Pour ceux qui ont eu recours à leurs services, le bilan est plutôt bon. « J’avais dépensé 500 à 1 000 euros chez Best In Case pour quelques heures de préparation avec un coach. Puis un chasseur de tête m’avait financé à nouveau deux heures chez eux », raconte un Team Leader Chez Bain & Company.
Evidemment, les intéressés vantent des taux d’admissions très supérieurs pour les candidats préparés par leurs soins. Des affirmations, qui pour être confirmées, nécessiteraient une analyse minutieuse à laquelle Consultor ne s’est pas livrée.
En tout cas, les préparations faites par les grandes écoles elles-mêmes sont égratignées au passage. « À part Harvard, l’Insead, HEC et quelques très grandes écoles, où les candidats ont tous les atouts pour se préparer, dans la plupart des autres écoles, c’est rarement le cas », dit Mike Ross, un ancien McKinsey au Canada qui a fondé en 2016 à Montréal Vocaprep. Un Mooc spécifiquement dédié à la préparation des entretiens au conseil en stratégie.

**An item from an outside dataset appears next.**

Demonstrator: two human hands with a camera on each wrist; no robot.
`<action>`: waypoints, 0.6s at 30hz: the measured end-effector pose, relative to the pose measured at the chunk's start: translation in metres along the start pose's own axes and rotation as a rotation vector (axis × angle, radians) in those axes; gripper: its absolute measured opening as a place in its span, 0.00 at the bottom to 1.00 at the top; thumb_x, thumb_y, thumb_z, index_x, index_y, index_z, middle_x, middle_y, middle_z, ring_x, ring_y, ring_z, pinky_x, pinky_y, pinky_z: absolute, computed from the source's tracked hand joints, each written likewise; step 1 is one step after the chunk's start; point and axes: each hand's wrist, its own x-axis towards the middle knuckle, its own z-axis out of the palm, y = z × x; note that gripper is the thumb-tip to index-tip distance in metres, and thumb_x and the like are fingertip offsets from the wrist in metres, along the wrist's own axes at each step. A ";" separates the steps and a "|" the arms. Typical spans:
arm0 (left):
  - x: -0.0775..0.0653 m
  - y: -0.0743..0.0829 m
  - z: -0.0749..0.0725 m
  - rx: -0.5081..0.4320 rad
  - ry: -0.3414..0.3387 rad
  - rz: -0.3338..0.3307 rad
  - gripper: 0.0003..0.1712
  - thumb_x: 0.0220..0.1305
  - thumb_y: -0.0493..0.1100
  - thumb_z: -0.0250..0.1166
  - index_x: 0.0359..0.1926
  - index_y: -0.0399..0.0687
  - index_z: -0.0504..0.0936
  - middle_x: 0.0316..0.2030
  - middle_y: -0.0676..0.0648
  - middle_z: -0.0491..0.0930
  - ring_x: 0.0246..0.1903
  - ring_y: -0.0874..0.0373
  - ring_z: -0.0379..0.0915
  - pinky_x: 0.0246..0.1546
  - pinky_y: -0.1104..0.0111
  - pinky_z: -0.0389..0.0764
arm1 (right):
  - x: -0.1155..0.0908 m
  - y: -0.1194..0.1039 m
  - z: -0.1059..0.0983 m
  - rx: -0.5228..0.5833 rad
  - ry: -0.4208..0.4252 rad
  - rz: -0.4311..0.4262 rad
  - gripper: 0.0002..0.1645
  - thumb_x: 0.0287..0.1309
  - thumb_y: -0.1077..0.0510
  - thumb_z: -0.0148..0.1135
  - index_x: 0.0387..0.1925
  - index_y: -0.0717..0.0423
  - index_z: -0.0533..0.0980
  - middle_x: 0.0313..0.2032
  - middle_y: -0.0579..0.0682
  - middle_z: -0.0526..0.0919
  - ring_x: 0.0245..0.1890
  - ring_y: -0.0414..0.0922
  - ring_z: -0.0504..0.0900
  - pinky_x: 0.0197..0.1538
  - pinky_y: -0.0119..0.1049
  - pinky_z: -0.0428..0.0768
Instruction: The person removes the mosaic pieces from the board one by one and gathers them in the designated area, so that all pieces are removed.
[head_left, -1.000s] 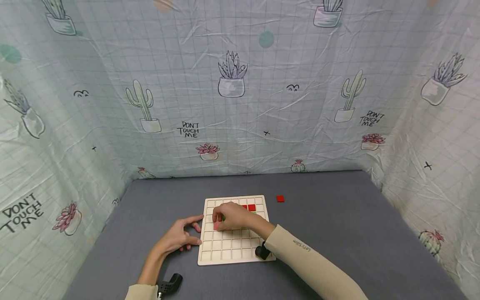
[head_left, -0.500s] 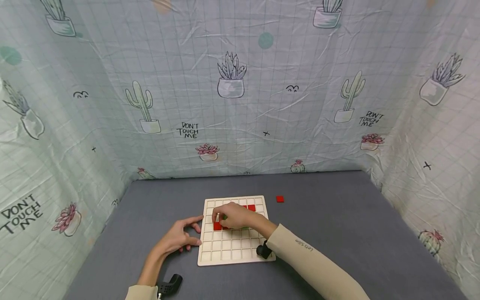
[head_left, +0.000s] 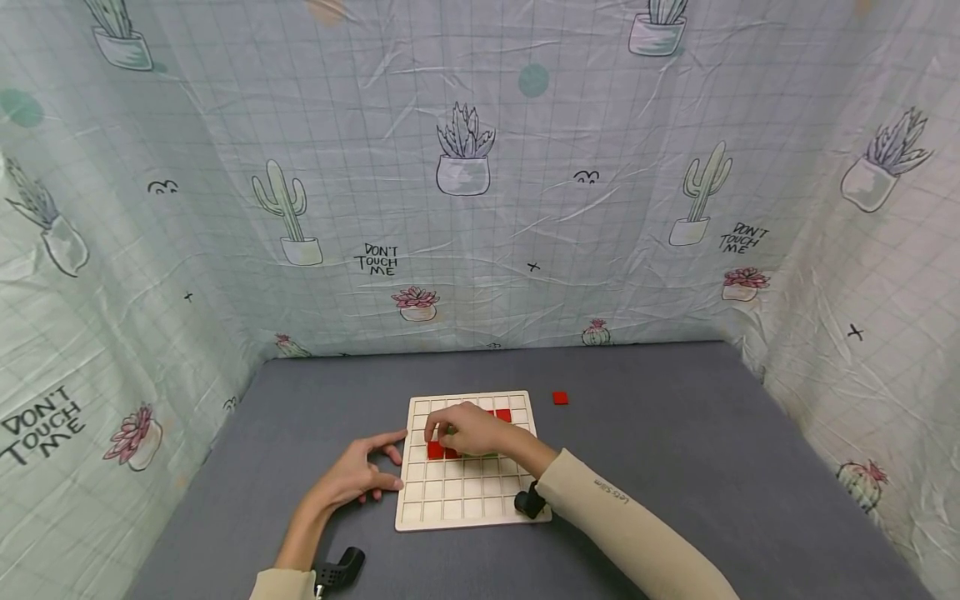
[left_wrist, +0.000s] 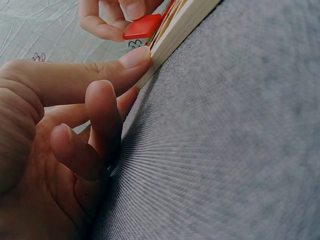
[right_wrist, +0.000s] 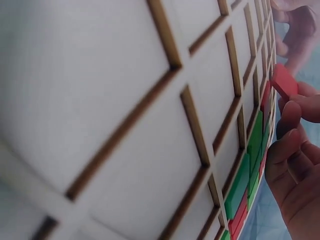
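A pale wooden board [head_left: 453, 508] with a grid of square recesses lies on the table. My left hand [head_left: 356, 471] is at its left edge, index finger and thumb stretched apart and touching the rim, the other fingers bent. Over the board's left part, my right hand [head_left: 472, 429] pinches a red square tile [head_left: 435, 451] between thumb and fingers. The right wrist view has this tile [right_wrist: 285, 81] tilted, raised off the grid. Red and green tiles [right_wrist: 255, 135] sit in recesses below that hand, which partly hides them in the head view.
One loose red tile [head_left: 560, 398] lies on the grey table [head_left: 645, 433] beyond the board's right corner. A patterned cloth [head_left: 525, 208] hangs behind and along both sides. Black wrist cameras are worn on both wrists.
The pinched red tile has tilted slightly and lost its pale glare, with the right hand shifting only a little. The left hand and the board have stayed put.
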 end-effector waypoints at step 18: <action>0.001 0.000 0.000 0.003 0.009 -0.009 0.50 0.52 0.36 0.79 0.75 0.43 0.69 0.44 0.42 0.77 0.15 0.60 0.72 0.12 0.69 0.68 | -0.030 0.020 -0.039 0.077 0.062 0.026 0.13 0.70 0.68 0.57 0.48 0.55 0.84 0.43 0.55 0.87 0.24 0.42 0.79 0.31 0.30 0.75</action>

Tout juste peut-on faire état du nombre de candidats que ces sociétés indiquent avoir formé (130 en deux ans pour Salomé Cohen, 200 pour Alumneye...). D’autant plus que certains prestataires ne savent pas dire si ce sont ces formations qui ont été décisives ou d’autres expériences académiques et professionnelles. D'autant plus aussi que les MBB mettent eux-mêmes à disposition des candidats présélectionnés sur CV des ressources en ligne et des points de contact en interne pour se préparer au mieux aux entretiens.

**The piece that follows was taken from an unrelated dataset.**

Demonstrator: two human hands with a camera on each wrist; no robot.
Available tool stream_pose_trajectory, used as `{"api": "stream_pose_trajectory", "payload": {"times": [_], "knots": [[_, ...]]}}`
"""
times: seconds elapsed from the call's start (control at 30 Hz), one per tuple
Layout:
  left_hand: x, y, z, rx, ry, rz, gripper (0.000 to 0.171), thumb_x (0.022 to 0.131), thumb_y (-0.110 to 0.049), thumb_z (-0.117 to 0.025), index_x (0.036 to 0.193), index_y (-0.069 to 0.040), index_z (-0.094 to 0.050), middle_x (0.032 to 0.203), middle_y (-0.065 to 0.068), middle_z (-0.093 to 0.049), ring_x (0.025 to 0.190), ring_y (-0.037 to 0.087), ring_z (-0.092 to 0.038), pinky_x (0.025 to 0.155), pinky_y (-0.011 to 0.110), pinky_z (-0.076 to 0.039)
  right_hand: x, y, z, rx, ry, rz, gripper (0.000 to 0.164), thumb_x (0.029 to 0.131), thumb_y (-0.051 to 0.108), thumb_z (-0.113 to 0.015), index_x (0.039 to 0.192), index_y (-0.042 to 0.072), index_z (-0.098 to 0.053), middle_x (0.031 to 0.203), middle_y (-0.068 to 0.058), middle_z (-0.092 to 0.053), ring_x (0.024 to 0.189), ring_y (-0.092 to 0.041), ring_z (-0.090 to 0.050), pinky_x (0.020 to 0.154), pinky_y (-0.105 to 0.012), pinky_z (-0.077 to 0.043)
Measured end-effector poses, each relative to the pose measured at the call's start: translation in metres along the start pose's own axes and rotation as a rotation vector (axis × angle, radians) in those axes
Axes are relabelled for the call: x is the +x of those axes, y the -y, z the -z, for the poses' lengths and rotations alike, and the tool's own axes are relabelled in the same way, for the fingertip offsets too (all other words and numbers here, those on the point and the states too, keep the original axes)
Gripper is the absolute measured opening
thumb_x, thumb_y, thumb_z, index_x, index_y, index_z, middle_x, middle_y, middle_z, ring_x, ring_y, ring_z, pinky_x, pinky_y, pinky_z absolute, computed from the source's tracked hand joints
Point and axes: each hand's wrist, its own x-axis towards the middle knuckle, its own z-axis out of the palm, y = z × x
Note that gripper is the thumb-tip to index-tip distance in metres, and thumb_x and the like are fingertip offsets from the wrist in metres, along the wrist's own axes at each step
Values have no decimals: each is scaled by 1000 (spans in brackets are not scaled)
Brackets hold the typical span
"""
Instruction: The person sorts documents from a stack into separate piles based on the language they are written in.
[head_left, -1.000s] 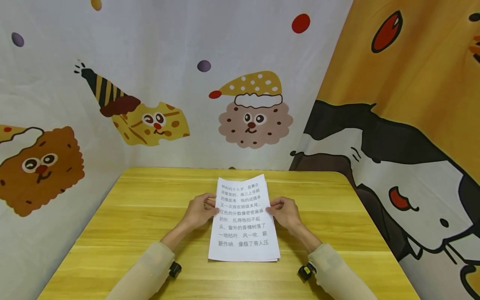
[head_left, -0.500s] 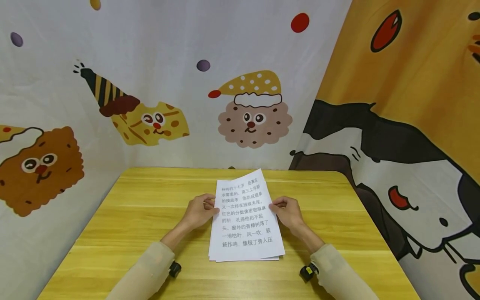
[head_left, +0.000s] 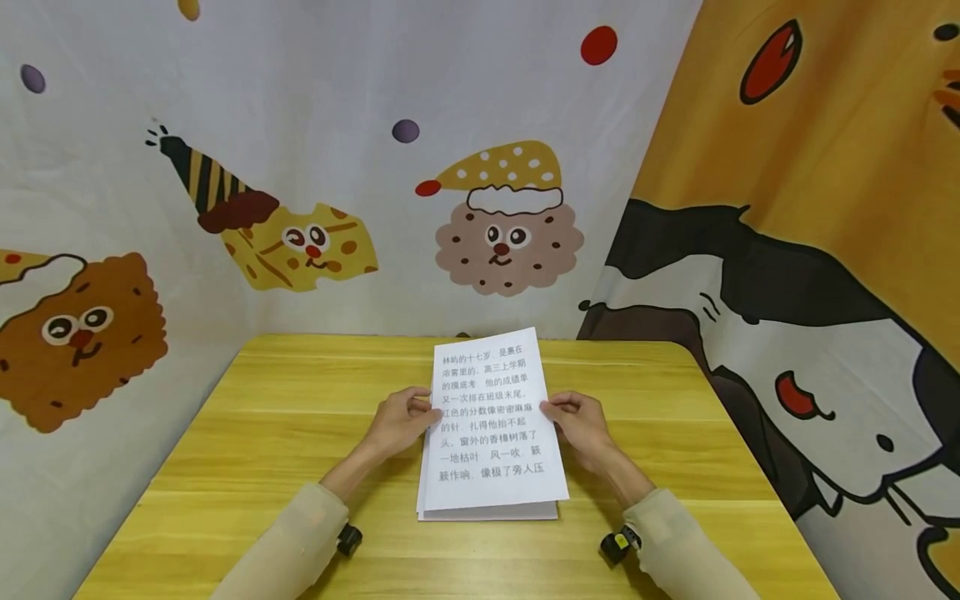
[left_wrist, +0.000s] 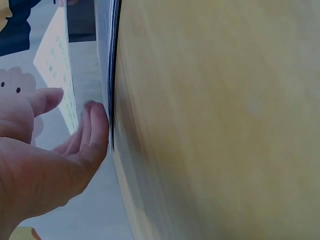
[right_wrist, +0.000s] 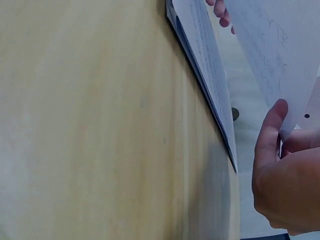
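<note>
A printed sheet of paper [head_left: 491, 433] is lifted and tilted above a stack of paper [head_left: 510, 512] on the table. My right hand [head_left: 581, 425] pinches the sheet's right edge; in the right wrist view the thumb [right_wrist: 272, 122] lies on one face and the fingers are behind. At the sheet's left edge is my left hand [head_left: 401, 423], its thumb tip overlapping that edge. In the left wrist view, its thumb [left_wrist: 47, 100] and fingers [left_wrist: 97, 122] are spread apart, with the fingers beside the edge of the stack.
The wooden table [head_left: 300, 433] extends around the paper on every side. Behind it hangs a cartoon-printed curtain [head_left: 345, 158], which also covers both sides. Each wrist wears a small black camera.
The top sheet has shifted right, then risen and moved away from me, exposing the near edge of the stack beneath. My right hand has moved slightly right with it; the left has barely moved.
</note>
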Motion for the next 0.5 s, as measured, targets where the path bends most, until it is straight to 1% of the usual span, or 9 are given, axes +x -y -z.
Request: {"api": "stream_pose_trajectory", "payload": {"times": [0.1, 0.2, 0.33, 0.5], "knots": [[-1, 0, 0, -45, -1, 3, 51, 105, -17, -80, 151, 0, -66, 125, 20, -79, 101, 25, -82, 83, 37, -72, -1, 0, -1, 23, 15, -4, 26, 107, 11, -78, 126, -4, -71, 108, -12, -80, 90, -19, -75, 76, -29, -66], [-3, 1, 2, -97, -4, -8, 50, 104, -10, -80, 151, 1, -66, 123, 22, -77, 94, 23, -82, 78, 37, -72, -3, 0, -3, 45, 32, -11, 27, 107, 11, -77, 128, -4, -70, 109, -11, -80, 89, -20, -77, 77, -30, -68], [-5, 0, 5, -147, -12, -26, 49, 103, -4, -79, 150, 1, -66, 122, 23, -77, 93, 25, -83, 77, 38, -73, -6, 1, -4, 64, 46, -15, 29, 107, 11, -78, 130, -4, -69, 109, -10, -80, 90, -20, -78, 79, -31, -70], [-8, 0, 9, -142, -35, -39, 46, 102, -3, -80, 147, 0, -70, 120, 22, -77, 95, 26, -84, 75, 37, -73, -7, 4, -7, 62, 58, -9, 29, 105, 9, -78, 131, -3, -70, 112, -11, -78, 94, -22, -79, 83, -35, -71]]}}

Chez McKinsey, par exemple, plusieurs sessions téléphoniques et visioconférences avec les recruteurs puis avec des consultants seniors aident les futurs interviewés à cerner les attendus des entretiens. Et tout est gratuit. « Ils sont peu nombreux à ne pas choisir de recourir à ce pack. On ne veut pas laisser filer les perles rares », dit un bon connaisseur de l’aide à la préparation made in McKinsey.
Dans quel cas recourir à ces préparations ?
Bilan des courses : faut-il ou non recourir à ces services ? « Il est évident que ces entretiens se préparent. L’investissement peut se faire par des préparations de groupe, par des livres, par des coachs ou par ces sociétés. L’important reste l’investissement personnel du candidat dans la préparation », estime Charlotte Polderman, directrice du recrutement au BCG.
Et au jeu de l’investissement individuel, on peut dire que ceux qui paient un coach ou un préparateur se donnent les moyens de leurs ambitions. Voire penser qu’ils réussiraient tout aussi bien sans les préparateurs s’ils cumulent d’autres outils par ailleurs.
CQFD : les préparations payantes, pourquoi pas à la rigueur, mais seulement si vous pédalez dans la semoule et que personne d'autre ne peut vous aiguiller.